"""
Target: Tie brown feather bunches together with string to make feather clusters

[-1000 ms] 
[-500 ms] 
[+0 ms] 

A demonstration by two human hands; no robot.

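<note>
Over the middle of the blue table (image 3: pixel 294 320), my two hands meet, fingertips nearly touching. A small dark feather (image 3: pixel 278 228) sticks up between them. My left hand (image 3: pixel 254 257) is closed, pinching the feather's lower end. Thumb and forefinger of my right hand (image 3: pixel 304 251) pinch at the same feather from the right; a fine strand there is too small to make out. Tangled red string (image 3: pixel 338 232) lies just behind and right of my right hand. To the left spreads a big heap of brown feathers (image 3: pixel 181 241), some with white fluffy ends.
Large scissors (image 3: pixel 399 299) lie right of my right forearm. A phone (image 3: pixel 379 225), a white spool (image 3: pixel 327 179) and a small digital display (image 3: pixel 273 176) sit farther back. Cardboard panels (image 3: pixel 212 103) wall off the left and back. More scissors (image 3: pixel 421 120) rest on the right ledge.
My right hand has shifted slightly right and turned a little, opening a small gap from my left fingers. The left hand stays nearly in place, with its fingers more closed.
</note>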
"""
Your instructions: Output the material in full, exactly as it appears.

Final answer:
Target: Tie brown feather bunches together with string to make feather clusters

[-1000 ms] 
[-500 ms] 
[+0 ms] 

A demonstration by two human hands; no robot.

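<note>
Over the middle of the blue table (image 3: pixel 294 320), my two hands meet, fingertips nearly touching. A small dark feather (image 3: pixel 278 228) sticks up between them. My left hand (image 3: pixel 254 257) is closed, pinching the feather's lower end. Thumb and forefinger of my right hand (image 3: pixel 304 251) pinch at the same feather from the right; a fine strand there is too small to make out. Tangled red string (image 3: pixel 338 232) lies just behind and right of my right hand. To the left spreads a big heap of brown feathers (image 3: pixel 181 241), some with white fluffy ends.
Large scissors (image 3: pixel 399 299) lie right of my right forearm. A phone (image 3: pixel 379 225), a white spool (image 3: pixel 327 179) and a small digital display (image 3: pixel 273 176) sit farther back. Cardboard panels (image 3: pixel 212 103) wall off the left and back. More scissors (image 3: pixel 421 120) rest on the right ledge.
My right hand has shifted slightly right and turned a little, opening a small gap from my left fingers. The left hand stays nearly in place, with its fingers more closed.
</note>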

This output is now complete.